_Task to complete_:
Restate all the entries exactly as they appear, apart from the pictures.
-- Information follows --
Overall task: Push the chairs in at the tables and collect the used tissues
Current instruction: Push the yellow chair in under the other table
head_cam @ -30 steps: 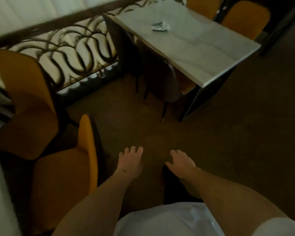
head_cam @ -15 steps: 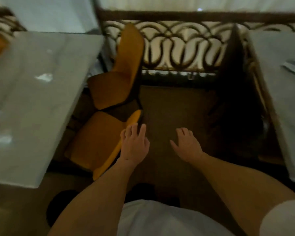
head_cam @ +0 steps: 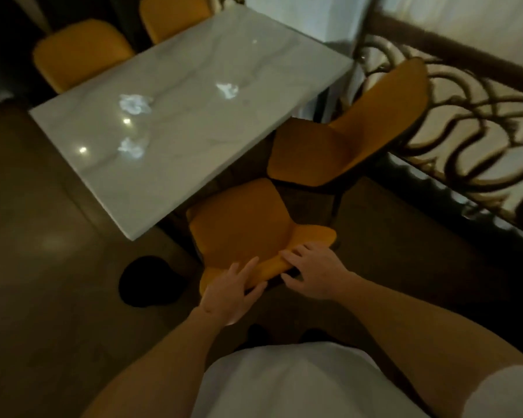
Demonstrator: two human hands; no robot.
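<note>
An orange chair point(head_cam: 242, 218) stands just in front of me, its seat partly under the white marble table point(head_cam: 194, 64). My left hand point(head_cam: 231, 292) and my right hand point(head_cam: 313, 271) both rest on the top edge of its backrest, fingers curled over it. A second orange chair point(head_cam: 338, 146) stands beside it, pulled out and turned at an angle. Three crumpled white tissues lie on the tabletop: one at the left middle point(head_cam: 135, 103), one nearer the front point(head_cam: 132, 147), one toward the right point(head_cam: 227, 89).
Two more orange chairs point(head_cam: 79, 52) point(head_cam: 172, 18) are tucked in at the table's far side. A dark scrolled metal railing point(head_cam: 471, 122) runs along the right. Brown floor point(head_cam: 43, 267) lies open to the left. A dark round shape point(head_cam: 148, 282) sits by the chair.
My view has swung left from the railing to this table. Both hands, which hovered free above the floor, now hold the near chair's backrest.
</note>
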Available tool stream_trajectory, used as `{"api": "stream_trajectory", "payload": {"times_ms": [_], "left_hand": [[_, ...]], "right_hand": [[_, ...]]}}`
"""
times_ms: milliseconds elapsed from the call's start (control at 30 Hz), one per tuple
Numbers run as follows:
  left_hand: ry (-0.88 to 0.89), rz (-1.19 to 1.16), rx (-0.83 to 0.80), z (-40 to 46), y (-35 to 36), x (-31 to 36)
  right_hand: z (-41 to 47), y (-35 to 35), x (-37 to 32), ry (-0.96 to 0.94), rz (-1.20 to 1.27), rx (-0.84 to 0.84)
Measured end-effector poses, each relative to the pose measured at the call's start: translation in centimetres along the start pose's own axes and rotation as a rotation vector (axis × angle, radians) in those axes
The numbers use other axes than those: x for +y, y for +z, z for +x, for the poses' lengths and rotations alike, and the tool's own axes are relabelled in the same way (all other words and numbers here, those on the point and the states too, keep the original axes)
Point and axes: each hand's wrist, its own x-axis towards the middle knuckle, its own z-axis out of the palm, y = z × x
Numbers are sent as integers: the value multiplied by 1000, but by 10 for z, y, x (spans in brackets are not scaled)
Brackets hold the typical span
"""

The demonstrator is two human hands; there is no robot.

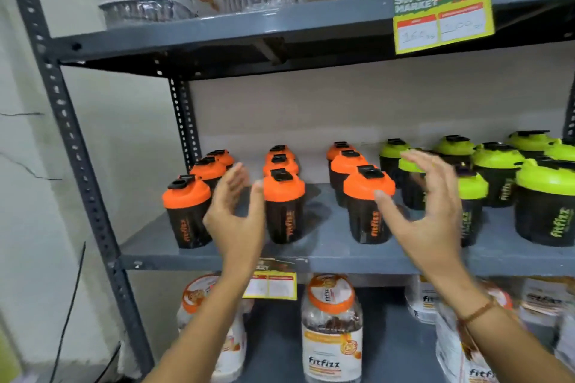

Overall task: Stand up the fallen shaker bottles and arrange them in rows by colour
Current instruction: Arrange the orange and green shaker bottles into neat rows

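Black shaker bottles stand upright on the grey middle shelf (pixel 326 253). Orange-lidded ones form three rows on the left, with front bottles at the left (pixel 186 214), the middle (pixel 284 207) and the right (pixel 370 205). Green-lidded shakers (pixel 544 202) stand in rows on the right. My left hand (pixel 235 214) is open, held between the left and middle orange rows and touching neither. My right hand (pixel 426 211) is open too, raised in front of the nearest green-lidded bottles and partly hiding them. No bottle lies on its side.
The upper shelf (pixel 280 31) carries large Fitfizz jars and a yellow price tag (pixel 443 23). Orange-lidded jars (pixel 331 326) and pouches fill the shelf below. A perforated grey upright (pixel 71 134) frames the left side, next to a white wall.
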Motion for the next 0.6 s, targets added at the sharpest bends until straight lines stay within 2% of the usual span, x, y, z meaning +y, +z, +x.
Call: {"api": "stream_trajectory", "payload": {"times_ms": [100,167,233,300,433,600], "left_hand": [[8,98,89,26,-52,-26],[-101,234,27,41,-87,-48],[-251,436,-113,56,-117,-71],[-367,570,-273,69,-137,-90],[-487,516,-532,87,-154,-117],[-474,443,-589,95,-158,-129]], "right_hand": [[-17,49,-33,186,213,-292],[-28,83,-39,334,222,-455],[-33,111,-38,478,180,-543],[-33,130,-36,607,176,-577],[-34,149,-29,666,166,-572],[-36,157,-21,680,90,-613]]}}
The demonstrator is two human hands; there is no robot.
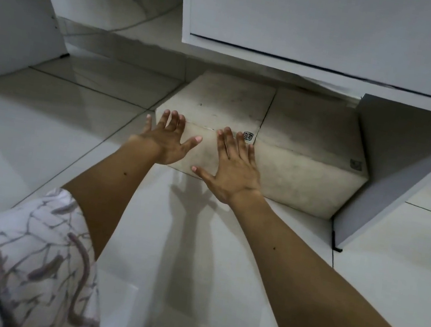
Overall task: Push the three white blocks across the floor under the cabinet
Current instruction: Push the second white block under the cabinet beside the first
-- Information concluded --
_Exercise response_:
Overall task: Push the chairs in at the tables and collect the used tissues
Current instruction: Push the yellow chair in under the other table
head_cam @ -30 steps: 
head_cam @ -15 steps: 
head_cam @ +0 steps: 
Demonstrator: two human hands; no robot.
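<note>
An orange chair point(head_cam: 242, 218) stands just in front of me, its seat partly under the white marble table point(head_cam: 194, 64). My left hand point(head_cam: 231, 292) and my right hand point(head_cam: 313, 271) both rest on the top edge of its backrest, fingers curled over it. A second orange chair point(head_cam: 338, 146) stands beside it, pulled out and turned at an angle. Three crumpled white tissues lie on the tabletop: one at the left middle point(head_cam: 135, 103), one nearer the front point(head_cam: 132, 147), one toward the right point(head_cam: 227, 89).
Two more orange chairs point(head_cam: 79, 52) point(head_cam: 172, 18) are tucked in at the table's far side. A dark scrolled metal railing point(head_cam: 471, 122) runs along the right. Brown floor point(head_cam: 43, 267) lies open to the left. A dark round shape point(head_cam: 148, 282) sits by the chair.
My view has swung left from the railing to this table. Both hands, which hovered free above the floor, now hold the near chair's backrest.
</note>
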Available tool stream_trajectory, used as `{"api": "stream_trajectory", "payload": {"times_ms": [_], "left_hand": [[_, ...]], "right_hand": [[_, ...]]}}`
"""
times_ms: milliseconds elapsed from the call's start (control at 30 Hz), one per tuple
Numbers run as follows:
  left_hand: ry (-0.88 to 0.89), rz (-1.19 to 1.16), rx (-0.83 to 0.80), z (-40 to 46), y (-35 to 36), x (-31 to 36)
  right_hand: z (-41 to 47), y (-35 to 35), x (-37 to 32), ry (-0.96 to 0.94), rz (-1.20 to 1.27), rx (-0.84 to 0.84)
Measured end-effector poses, each relative to the pose measured at the call's start: translation in centimetres along the start pose's own axes and rotation as a rotation vector (axis × angle, radians) in those axes
The numbers use other axes than those: x for +y, y for +z, z for +x, for the poses' lengths and rotations alike, and the tool's own axes are relabelled in the same way (all other words and numbers here, those on the point and the states too, keep the original axes)
Point and axes: each hand's wrist, its own x-axis towards the middle knuckle, its own z-axis out of the palm, y = z × x
Numbers are sent as integers: the value multiplied by 1000, but by 10 for z, y, x (spans in brackets are not scaled)
Brackets hold the typical span
"""

The demonstrator is two human hands; there is no robot.


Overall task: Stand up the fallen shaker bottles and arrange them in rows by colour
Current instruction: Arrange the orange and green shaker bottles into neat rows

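Black shaker bottles stand upright on the grey middle shelf (pixel 326 253). Orange-lidded ones form three rows on the left, with front bottles at the left (pixel 186 214), the middle (pixel 284 207) and the right (pixel 370 205). Green-lidded shakers (pixel 544 202) stand in rows on the right. My left hand (pixel 235 214) is open, held between the left and middle orange rows and touching neither. My right hand (pixel 426 211) is open too, raised in front of the nearest green-lidded bottles and partly hiding them. No bottle lies on its side.
The upper shelf (pixel 280 31) carries large Fitfizz jars and a yellow price tag (pixel 443 23). Orange-lidded jars (pixel 331 326) and pouches fill the shelf below. A perforated grey upright (pixel 71 134) frames the left side, next to a white wall.
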Motion for the next 0.6 s, targets added at the sharpest bends until straight lines stay within 2% of the usual span, x, y, z meaning +y, +z, +x.
Call: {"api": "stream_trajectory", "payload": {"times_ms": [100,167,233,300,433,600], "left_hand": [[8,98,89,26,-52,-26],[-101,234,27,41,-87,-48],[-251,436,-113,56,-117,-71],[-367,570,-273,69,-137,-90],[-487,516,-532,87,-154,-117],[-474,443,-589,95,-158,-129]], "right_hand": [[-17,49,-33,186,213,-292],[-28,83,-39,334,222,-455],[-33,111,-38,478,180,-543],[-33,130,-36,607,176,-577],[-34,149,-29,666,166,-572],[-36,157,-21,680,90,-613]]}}
The demonstrator is two human hands; there is no robot.
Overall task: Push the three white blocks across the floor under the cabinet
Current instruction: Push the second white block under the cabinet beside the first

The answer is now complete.